Vast quantities of British money could then be legitimately transferred to basket case countries in order to keep them onside.
But most of the coal they imported came from columbia & south africa ?........not part of the Eu as far as i'm aware......
 
Thatcher was responsible for the beginning of the destruction of the British industry....be it heavy industry or farming...they all got a hit.
That decline continued throughout her tenure. Blair finished /completed the destruction.
She also introduced/ applied the police state principles.
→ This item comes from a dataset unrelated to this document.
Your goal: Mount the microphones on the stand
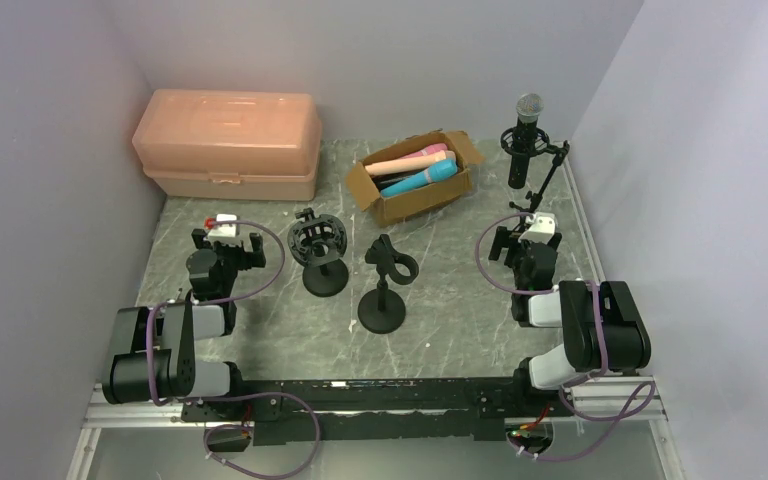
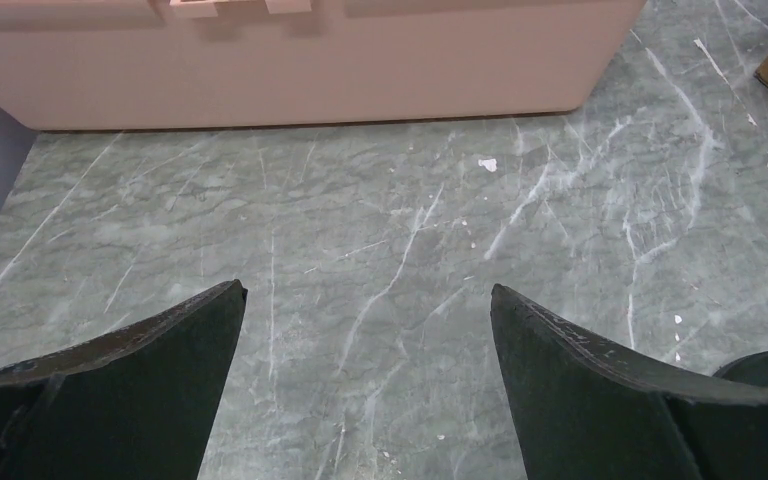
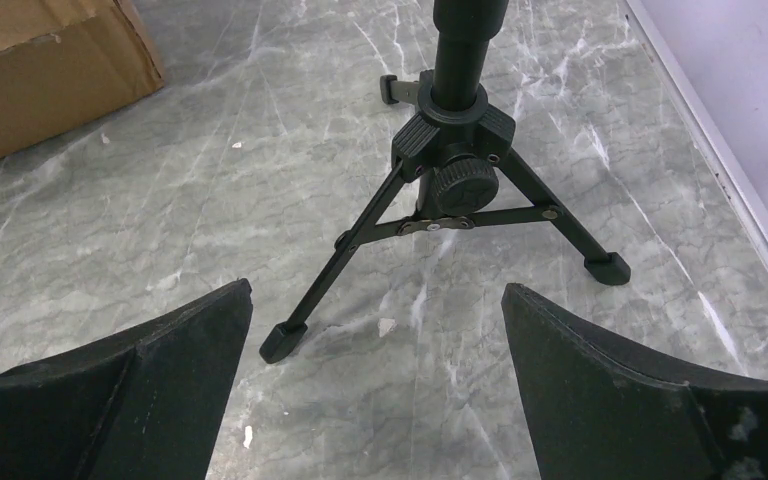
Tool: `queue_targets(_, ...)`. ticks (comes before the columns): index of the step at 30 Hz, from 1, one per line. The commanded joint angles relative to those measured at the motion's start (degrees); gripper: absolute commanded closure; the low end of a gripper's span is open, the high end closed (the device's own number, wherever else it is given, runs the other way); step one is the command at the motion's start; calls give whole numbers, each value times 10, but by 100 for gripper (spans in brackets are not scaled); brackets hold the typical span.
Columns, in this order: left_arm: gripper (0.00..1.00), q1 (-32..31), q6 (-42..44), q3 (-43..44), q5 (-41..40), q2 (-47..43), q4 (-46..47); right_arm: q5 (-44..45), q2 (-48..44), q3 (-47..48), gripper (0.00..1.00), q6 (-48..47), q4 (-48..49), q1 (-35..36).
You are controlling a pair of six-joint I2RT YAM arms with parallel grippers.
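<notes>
Several microphones lie in an open cardboard box (image 1: pixel 457 192) at the back: a teal one (image 1: pixel 422 179), a peach one (image 1: pixel 405 162), a pink one (image 1: pixel 434 149). A black microphone with a silver mesh head (image 1: pixel 529 107) sits upright in the tripod stand (image 1: pixel 526 165) at the back right; the tripod's legs show in the right wrist view (image 3: pixel 455 190). Two empty black desk stands are mid-table: a shock-mount one (image 1: pixel 318 248) and a clip one (image 1: pixel 386 280). My left gripper (image 1: pixel 228 234) (image 2: pixel 368 300) is open and empty. My right gripper (image 1: pixel 526 232) (image 3: pixel 378 300) is open and empty, just before the tripod.
A closed peach plastic case (image 1: pixel 228 143) stands at the back left, right ahead of my left gripper (image 2: pixel 290 60). Grey walls enclose the table on three sides. The cardboard box corner shows in the right wrist view (image 3: pixel 40 70).
</notes>
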Motion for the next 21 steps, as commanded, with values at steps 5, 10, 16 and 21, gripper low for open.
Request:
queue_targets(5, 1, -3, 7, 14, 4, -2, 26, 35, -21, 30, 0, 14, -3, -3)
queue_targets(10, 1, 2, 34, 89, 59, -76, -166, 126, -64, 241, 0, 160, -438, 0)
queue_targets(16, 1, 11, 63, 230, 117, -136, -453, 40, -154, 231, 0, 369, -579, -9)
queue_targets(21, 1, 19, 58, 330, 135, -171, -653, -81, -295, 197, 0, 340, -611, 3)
Setting a rift between the people and the police as well as people verses people.
It is shocking that in 1965 83% of our GDP came from manufacturing....it's now less than 7% ...seriously! for a population of UK size!
Our GDP now is services, mainly financial...should that go belly up...(the French are trying to steal that from us already) we will be asking Greece and Albania for help.
 
i can't really comment with being born in the 90's but one thing i don't understand is why they closed the mines in the first place when we still have a need for it even to this day. i always thought they where empty but after talking to my dad about the tv show he told me about the chatterley whitfield colliery about 5 mins away from me and its still loaded with coal and equipment (and after a quick google search) found out we import 6.4 million tones on coal each year so it can't be ecological thing.
 
I was in that strike...and the one in the 70's...divided a lot of men
Aye I was one of the few in the village to still speak to an old guy in our cul de sac that went back to work near the end, the hypocrites came out to stand at the top of the road when he was buried last year too......His knickname was the Cat as he was so good at lifting stuff from the pit......lol.